In terms of activity, the overall volume of deals done in the country continued on a downward slide that began after a particularly busy 2011, with dealflow decreasing by 10% last year according to unquote" data. But this headline figure hides other more positive trends. First, the overall value of these deals increased by more than €3bn to settle at €11.3bn. This was no doubt helped by the fact that the mid-market buyout segment – an essential part of the local private equity ecosystem – rebounded in a healthy fashion last year: dealflow in the €50-500m segment increased by 40% in volume and 35% in overall value.
Policy shift
One of the factors influencing this uptick in confidence could be the improving relations between the business community and president François Hollande's government.
"The government's economic policies have evolved considerably over the past 12 months. The Assises de l'Entrepreneuriat initiative was unprecedented, and many of the decisions made then have been put in practice, with a strong focus on fostering innovation," says Louis Godron, partner at Argos Soditic and chairman of Afic. "The shift to a more ambitious supply-side policy initiated at the beginning of 2014 is also a much-welcome development."
President Hollande surprised many with his New Year's speech, announcing a "pact" with entrepreneurs that would see less taxation and less red tape in exchange for employment and investment pledges by businesses. Although the details still need to be ironed out, a large consultation on fiscal policy kicked off this week while further "simplification" measures will be announced in April.
This social democrat change of tack will no doubt assuage investors' fears - provided it translates into clear policies down the line. "The sentiment on the ground is cautiously optimistic, the economic outlook is better and the context is more business friendly. The various measures designed to cut down on red tape are likely to facilitate the decision-making process, and the fiscal scheme has been redesigned to facilitate dealflow," says Godron.
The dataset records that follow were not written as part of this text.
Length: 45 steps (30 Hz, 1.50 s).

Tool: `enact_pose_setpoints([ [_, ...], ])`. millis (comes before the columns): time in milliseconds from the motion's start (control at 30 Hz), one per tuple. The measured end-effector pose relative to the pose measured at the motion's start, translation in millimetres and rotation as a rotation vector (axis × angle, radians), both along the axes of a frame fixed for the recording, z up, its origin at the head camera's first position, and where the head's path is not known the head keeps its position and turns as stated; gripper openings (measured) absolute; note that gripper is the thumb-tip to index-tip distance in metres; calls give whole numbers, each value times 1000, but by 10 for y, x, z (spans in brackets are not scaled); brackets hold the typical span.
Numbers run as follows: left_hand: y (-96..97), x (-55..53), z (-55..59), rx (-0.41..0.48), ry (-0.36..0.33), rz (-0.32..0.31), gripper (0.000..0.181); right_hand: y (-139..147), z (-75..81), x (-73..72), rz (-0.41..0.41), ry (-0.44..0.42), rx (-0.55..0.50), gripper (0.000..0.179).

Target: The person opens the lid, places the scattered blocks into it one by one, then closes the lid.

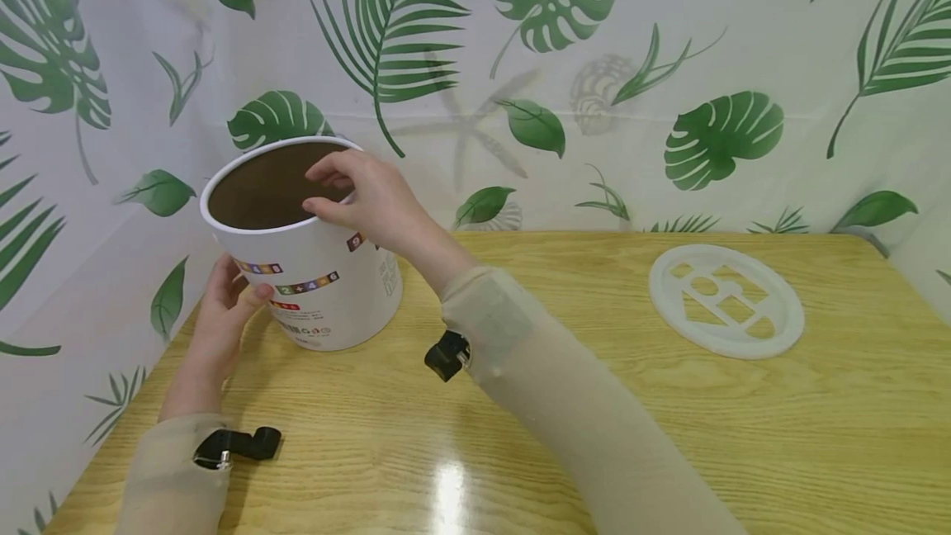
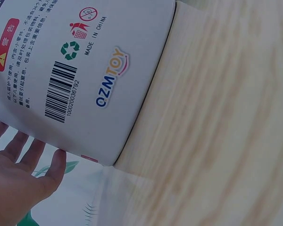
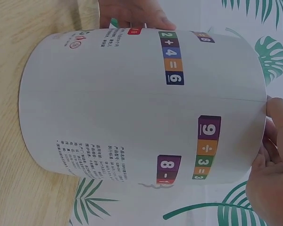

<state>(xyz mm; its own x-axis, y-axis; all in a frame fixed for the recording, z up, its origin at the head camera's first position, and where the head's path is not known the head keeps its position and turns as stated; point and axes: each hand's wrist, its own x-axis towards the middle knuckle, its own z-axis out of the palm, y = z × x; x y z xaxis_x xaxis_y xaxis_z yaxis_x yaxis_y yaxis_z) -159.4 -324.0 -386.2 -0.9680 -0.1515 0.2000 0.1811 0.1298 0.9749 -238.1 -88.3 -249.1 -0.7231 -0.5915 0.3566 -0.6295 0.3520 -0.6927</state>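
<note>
A large white cylindrical tub (image 1: 357,304) stands upright at the left of the table, with its top uncovered. Small coloured number sums are printed on its wall (image 3: 127,89), along with text and a barcode. Its brown inside shows near the rim, but the bottom is hidden. My left hand (image 1: 219,320) rests its fingertips against the tub's left side; the left wrist view shows these fingers (image 2: 33,153) spread. Over the tub's near right rim reaches my right hand (image 1: 371,196), bent at the fingers, thumb apart, with nothing visible between them.
A flat white disc (image 1: 731,345) with shaped cut-outs lies on the right of the wooden table (image 1: 520,419). Behind the table hangs a white cloth (image 1: 461,139) with green leaf prints, which also runs along the left side, close to the tub.
</note>
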Motion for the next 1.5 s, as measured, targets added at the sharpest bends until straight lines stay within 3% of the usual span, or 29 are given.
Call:
enact_pose_setpoints([
  [367,2,2,2,-4,-11,5,68,-3,-48,20,-14,46,-26,38],
  [733,3,7,-5,11,9,-9,68,46,-126,84,-33,184,-36,40],
  [967,3,7,-5,11,2,-2,67,197,-241,129,-4,125,-152,46],
  [1367,6,10,5,-7,-11,4,68,667,-442,192,58,123,-241,54],
  [1500,0,0,-3,-12,-10,4,67,890,-510,228,62,91,-227,56],
])
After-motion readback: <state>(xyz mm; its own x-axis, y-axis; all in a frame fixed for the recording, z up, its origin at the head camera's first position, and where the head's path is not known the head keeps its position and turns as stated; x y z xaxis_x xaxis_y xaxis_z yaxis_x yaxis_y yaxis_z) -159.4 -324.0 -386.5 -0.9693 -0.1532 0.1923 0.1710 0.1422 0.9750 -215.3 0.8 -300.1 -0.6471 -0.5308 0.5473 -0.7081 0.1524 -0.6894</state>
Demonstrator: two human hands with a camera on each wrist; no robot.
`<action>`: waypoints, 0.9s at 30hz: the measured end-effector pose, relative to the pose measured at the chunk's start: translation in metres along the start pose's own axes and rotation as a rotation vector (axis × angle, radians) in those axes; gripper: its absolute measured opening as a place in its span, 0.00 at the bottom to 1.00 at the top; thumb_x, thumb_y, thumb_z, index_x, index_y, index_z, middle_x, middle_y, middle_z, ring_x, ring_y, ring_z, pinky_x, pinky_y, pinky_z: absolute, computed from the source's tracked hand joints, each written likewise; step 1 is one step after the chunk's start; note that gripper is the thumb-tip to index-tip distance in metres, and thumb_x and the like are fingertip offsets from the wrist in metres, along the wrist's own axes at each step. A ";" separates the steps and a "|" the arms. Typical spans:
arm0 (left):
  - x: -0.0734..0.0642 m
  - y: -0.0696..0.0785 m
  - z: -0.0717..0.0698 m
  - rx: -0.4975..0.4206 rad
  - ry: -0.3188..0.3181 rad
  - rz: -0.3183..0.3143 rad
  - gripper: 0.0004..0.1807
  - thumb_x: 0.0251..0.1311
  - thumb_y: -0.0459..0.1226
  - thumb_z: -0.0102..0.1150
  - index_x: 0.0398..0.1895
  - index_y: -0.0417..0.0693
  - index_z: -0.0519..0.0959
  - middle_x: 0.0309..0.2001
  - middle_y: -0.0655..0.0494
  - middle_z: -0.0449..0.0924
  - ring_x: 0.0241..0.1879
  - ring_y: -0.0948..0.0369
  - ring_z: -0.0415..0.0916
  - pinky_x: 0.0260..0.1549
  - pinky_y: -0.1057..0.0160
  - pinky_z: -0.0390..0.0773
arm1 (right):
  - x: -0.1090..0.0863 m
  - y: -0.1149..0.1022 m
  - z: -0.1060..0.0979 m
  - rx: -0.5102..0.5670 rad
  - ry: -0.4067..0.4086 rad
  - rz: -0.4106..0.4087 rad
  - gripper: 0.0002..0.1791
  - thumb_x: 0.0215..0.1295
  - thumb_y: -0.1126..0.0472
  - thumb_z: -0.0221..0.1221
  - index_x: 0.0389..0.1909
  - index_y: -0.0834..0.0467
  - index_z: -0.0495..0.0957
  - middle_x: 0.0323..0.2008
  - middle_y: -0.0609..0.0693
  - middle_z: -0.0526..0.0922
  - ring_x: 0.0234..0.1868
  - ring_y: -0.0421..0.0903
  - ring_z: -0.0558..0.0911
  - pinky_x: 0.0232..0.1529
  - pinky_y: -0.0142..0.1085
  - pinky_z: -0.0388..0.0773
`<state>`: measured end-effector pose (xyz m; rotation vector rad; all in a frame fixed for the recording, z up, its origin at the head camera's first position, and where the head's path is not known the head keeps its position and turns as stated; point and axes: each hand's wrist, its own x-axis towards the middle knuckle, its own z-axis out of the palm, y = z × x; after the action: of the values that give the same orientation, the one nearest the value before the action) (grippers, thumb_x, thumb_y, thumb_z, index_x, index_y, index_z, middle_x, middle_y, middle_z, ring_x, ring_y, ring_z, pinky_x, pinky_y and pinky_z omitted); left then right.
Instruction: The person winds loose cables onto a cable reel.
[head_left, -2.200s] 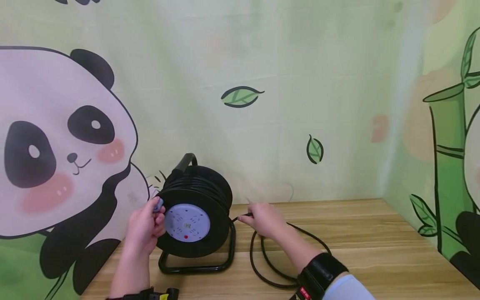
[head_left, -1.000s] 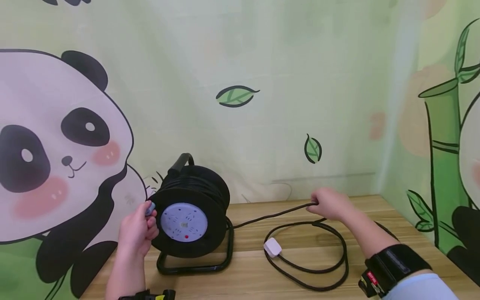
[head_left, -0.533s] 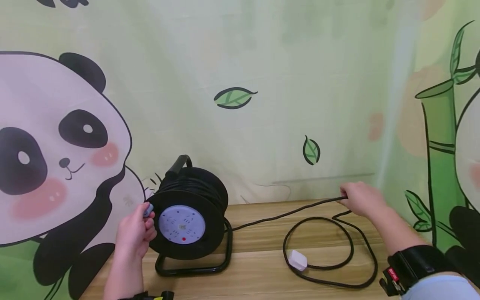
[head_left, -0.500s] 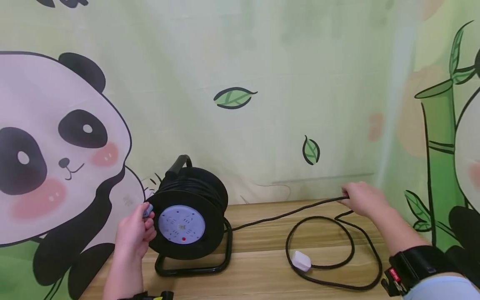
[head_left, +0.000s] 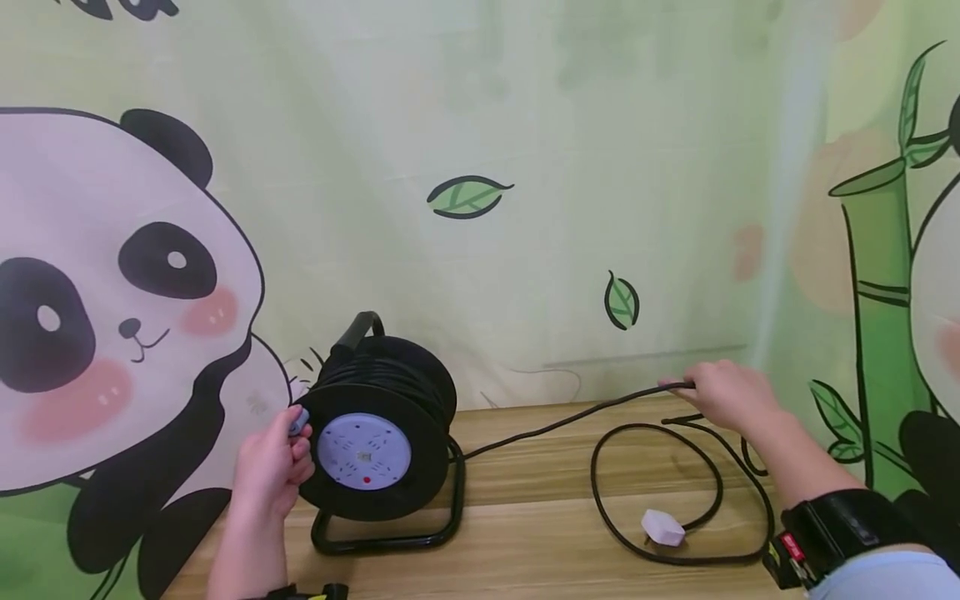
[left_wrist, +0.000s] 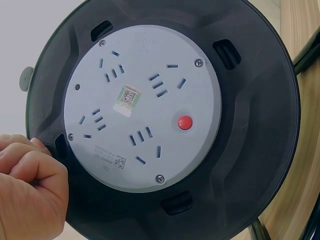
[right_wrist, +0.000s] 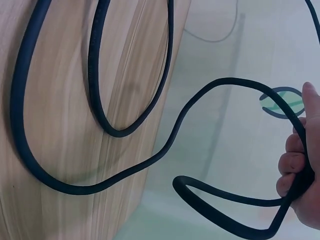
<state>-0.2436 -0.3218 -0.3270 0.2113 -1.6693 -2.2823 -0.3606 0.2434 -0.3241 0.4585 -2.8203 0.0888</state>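
A black cable reel (head_left: 427, 467) with a pale socket panel (head_left: 386, 446) stands upright on the wooden table. My left hand (head_left: 272, 462) pinches the blue-grey crank knob (head_left: 298, 422) at the reel's left rim; in the left wrist view, curled fingers (left_wrist: 37, 162) lie beside the flange and hide the knob. Well to the right, my right hand (head_left: 727, 396) grips the black cable (head_left: 540, 432), which rises from the reel's lower right. The right wrist view shows a slack cable loop (right_wrist: 225, 217) hanging below those fingers (right_wrist: 290, 164). A white plug (head_left: 663, 528) ends the coil on the table.
The reel has a tubular stand (head_left: 386, 543) and a top carrying handle (head_left: 360, 332). Behind the wooden table (head_left: 517, 533) hangs a panda-printed cloth (head_left: 555, 233). Loose cable coils (head_left: 600, 492) lie at the front right.
My right hand has moved from beside the reel far to the right, drawing the cable into a longer span. Plug and loose coils have shifted right. The left hand stays on the knob.
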 end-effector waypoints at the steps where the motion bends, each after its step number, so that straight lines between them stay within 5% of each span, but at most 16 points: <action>1: 0.000 0.000 0.000 0.004 0.000 -0.001 0.21 0.67 0.50 0.54 0.23 0.44 0.73 0.13 0.60 0.65 0.07 0.65 0.53 0.09 0.69 0.55 | 0.000 0.000 0.000 0.002 -0.009 0.003 0.19 0.69 0.43 0.53 0.21 0.49 0.72 0.21 0.47 0.73 0.22 0.47 0.71 0.20 0.42 0.66; 7: 0.000 0.000 0.002 0.023 0.009 -0.003 0.22 0.67 0.51 0.54 0.23 0.44 0.72 0.13 0.60 0.65 0.08 0.65 0.53 0.09 0.69 0.55 | -0.003 0.003 0.001 0.035 -0.016 0.011 0.24 0.67 0.36 0.51 0.18 0.48 0.70 0.18 0.46 0.70 0.20 0.45 0.69 0.19 0.40 0.63; 15: -0.003 0.001 0.007 0.067 0.045 0.011 0.22 0.66 0.52 0.54 0.27 0.42 0.73 0.15 0.59 0.66 0.09 0.64 0.54 0.10 0.69 0.57 | -0.005 0.001 0.004 0.185 -0.021 -0.068 0.34 0.52 0.26 0.56 0.13 0.49 0.57 0.13 0.42 0.56 0.16 0.40 0.57 0.19 0.34 0.55; 21: -0.004 0.000 0.013 0.091 0.058 0.045 0.22 0.66 0.51 0.55 0.28 0.39 0.74 0.16 0.57 0.67 0.11 0.64 0.56 0.10 0.69 0.57 | -0.002 -0.006 0.004 0.182 -0.033 -0.128 0.29 0.64 0.30 0.48 0.17 0.49 0.69 0.16 0.43 0.68 0.19 0.41 0.67 0.23 0.39 0.65; 27: -0.006 -0.001 0.023 0.155 0.079 0.075 0.26 0.66 0.52 0.54 0.31 0.34 0.73 0.17 0.56 0.67 0.12 0.64 0.57 0.10 0.69 0.56 | 0.003 -0.018 0.007 0.121 -0.039 -0.142 0.32 0.65 0.27 0.40 0.30 0.48 0.80 0.29 0.46 0.80 0.30 0.44 0.78 0.30 0.46 0.73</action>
<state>-0.2452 -0.2987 -0.3208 0.2647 -1.7832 -2.0652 -0.3597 0.2244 -0.3296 0.6934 -2.8203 0.2241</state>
Caution definitely remains the word, though, warns Apax chairman and CEO Eddie Misrahi, echoing similar conversations with various French professionals: "This new orientation could boost confidence, but many will ask to see concrete results first before celebrating."
Challenges ahead
Should the planned measures bear fruit, finding the right investment opportunities will still remain a challenge in the coming months – even if mid-cap activity improved last year, the effervescence of 2011 is still a distant memory.
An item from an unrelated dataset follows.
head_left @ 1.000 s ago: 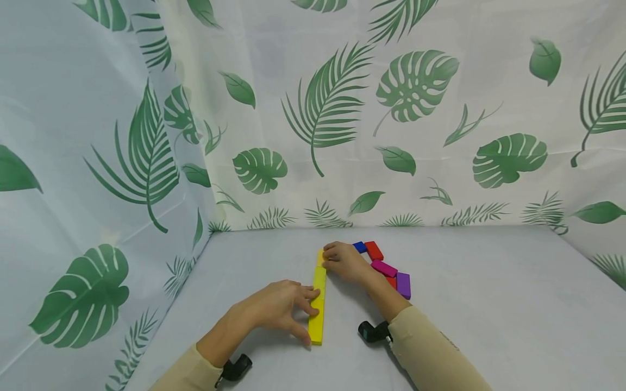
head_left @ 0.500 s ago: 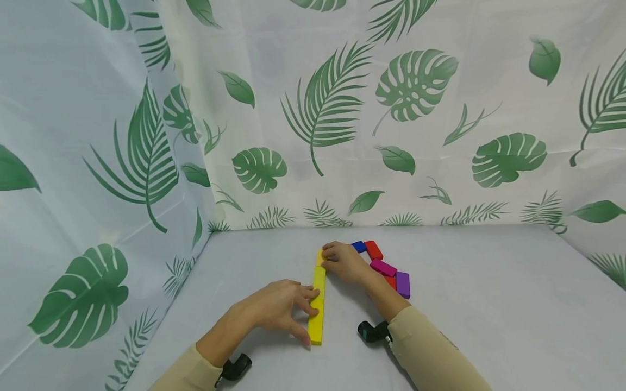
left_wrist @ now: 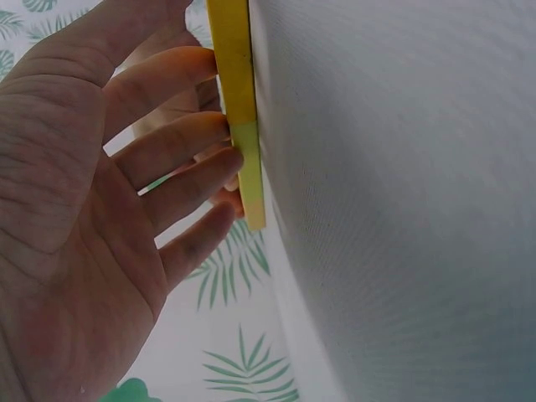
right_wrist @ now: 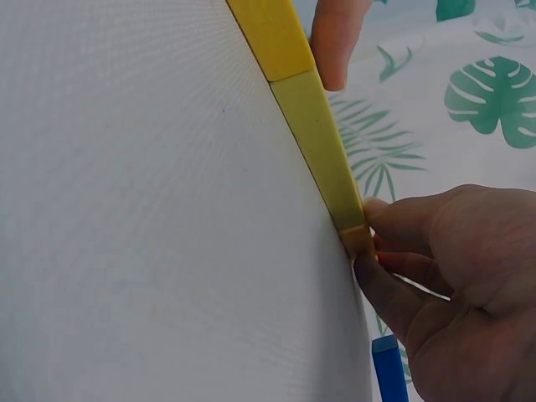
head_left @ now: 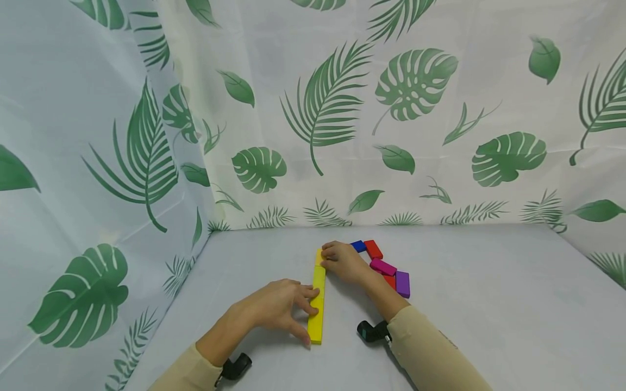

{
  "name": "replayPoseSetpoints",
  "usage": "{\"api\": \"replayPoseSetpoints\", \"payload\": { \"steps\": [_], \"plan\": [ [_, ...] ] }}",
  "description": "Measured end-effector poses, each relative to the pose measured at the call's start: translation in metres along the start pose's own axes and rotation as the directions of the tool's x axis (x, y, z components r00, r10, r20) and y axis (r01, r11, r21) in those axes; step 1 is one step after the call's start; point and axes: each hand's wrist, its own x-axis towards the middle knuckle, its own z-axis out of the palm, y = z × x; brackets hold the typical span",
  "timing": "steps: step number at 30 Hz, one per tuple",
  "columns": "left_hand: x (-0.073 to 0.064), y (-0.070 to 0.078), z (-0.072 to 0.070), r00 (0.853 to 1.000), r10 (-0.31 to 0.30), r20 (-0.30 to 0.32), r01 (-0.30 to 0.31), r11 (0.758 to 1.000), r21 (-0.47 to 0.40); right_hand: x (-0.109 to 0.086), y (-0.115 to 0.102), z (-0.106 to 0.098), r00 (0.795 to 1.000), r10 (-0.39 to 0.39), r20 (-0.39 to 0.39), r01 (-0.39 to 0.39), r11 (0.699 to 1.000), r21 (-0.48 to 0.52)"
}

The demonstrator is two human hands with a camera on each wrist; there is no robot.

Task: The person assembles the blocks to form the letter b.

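Several yellow blocks lie end to end in a straight row across the white tabletop. The near yellow block [head_left: 315, 328], a paler middle block [head_left: 319, 279] and a short far block [head_left: 319, 258] appear in the head view. My right hand [head_left: 346, 263] pinches the far block between thumb and fingers; the right wrist view shows this orange-yellow end piece [right_wrist: 357, 242] partly covered by the fingertips. Along the row's left side, my left hand [head_left: 283, 305] is spread, its fingertips [left_wrist: 219, 124] touching the blocks and its thumb beside the near end.
Right of the row lie a blue block [head_left: 358, 246], a red block [head_left: 373, 249], a magenta block [head_left: 383, 267], another red block [head_left: 389, 282] and a purple block [head_left: 402, 284]. My right forearm passes close to them. A leaf-printed curtain [head_left: 342, 195] borders the table [head_left: 489, 304].
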Motion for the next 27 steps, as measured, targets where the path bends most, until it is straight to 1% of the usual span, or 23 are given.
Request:
{"api": "replayPoseSetpoints", "payload": {
  "steps": [10,17,27],
  "plan": [
    [0.0005,-0.001,0.0002,1.0,0.002,0.001,-0.002,1.0,-0.013,0.001,0.0003,0.0005,1.0,-0.014,0.0,0.014,1.0,-0.012],
    [0.0006,-0.0003,0.0002,1.0,0.01,-0.002,-0.01,1.0,-0.005,-0.0001,-0.0019,-0.0003,0.999,-0.036,0.002,0.036,0.999,-0.012],
    [0.001,-0.0003,0.001,1.0,-0.001,0.001,0.001,1.0,-0.007,0.0013,0.0001,0.0008,1.0,-0.03,0.007,0.03,0.999,-0.03]
  ]
}}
Says Misrahi: "Dealflow remains problematic: there are few transactions and, in particular, few primary investment opportunities. However, financing for any deal is not the issue as both banks and debt funds have sufficient capital and appetite. Funds that manage to invest in this environment do stand out."
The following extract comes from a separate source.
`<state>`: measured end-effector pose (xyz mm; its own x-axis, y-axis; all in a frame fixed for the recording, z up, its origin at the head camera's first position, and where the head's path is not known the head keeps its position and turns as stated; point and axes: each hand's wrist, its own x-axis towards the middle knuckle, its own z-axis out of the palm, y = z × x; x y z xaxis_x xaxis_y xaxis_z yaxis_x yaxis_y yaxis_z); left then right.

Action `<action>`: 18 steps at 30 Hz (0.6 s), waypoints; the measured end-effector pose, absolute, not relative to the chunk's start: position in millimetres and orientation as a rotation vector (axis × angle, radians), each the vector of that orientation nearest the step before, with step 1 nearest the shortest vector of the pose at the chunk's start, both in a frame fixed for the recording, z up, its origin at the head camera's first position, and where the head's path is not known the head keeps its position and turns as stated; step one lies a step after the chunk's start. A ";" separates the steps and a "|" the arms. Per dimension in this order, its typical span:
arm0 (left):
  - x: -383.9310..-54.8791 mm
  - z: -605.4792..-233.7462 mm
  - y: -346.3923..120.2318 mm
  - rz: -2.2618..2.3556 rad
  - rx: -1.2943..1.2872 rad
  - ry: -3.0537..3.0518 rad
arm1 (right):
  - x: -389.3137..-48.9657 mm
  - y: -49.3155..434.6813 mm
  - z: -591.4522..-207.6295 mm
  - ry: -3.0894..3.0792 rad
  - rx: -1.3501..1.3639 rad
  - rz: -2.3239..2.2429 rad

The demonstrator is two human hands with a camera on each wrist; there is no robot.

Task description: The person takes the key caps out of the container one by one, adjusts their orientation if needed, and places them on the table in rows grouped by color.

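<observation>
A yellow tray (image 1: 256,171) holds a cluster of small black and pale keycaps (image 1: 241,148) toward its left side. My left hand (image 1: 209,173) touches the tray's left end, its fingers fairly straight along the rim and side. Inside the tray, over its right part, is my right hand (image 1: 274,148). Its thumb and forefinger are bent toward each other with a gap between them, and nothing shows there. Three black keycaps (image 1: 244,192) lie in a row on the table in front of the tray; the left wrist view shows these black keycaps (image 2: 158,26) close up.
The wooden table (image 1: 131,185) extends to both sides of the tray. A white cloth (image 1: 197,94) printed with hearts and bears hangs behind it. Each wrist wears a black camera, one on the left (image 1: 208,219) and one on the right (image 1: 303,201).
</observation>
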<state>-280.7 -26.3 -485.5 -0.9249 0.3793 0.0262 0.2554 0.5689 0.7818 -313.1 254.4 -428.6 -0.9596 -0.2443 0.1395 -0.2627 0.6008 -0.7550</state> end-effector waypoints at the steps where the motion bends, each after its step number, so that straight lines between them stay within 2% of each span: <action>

Sentiment may remain divided when it comes to future activity levels, but industry participants share the same worries when it comes to fundraising: will the various measures designed to boost France's competitiveness – those already in place as well as those in the pipeline – translate to a greater appetite from international investors? "Fundraising should remain difficult: although Europe as a whole is attracting LPs once more, France's own attractiveness is still an issue, despite France remaining one of the largest private equity market in Europe," says Misrahi.
Once again, the track record of individual GPs will still prove the best weapon to overcome preconceptions about the country. Montefiore Investment, for instance, saw international investors provide half of the commitments in its latest fund last year, against less than a third in the previous vehicle. The GP eventually raised €240m, well beyond its €180m target. Looking ahead, the fate of PAI partners' new vehicle – which reached a €1.4bn first close in January towards its €3bn hard-cap – will act as a litmus test with regards to the attractiveness of sizable France-based vehicles.
The issue is particularly important given French institutional investors' current disaffection for the asset class, according to Godron: "GPs with an existing international base of investors are likely to navigate the market successfully, but it is increasingly complicated for those relying only on a domestic LP base. This is one area where we feel more could have been done in recent months as it remains a major challenge for French private equity: we absolutely need to better redirect the large volume of French long-term savings towards unquoted investment opportunities."
After showing much-needed signs of recovery in the past year, the French private equity industry now appears to be at a turning point. Will the government's new strategy make enough of an impact to boost confidence and kickstart growth, thus further encouraging dealflow? And will this positive dynamic entice both international and domestic LPs to back local GPs? Should "yes" prove to be the answer to these questions in the coming months, 2014 could be the year that French private equity fully reasserts its position in the European scene.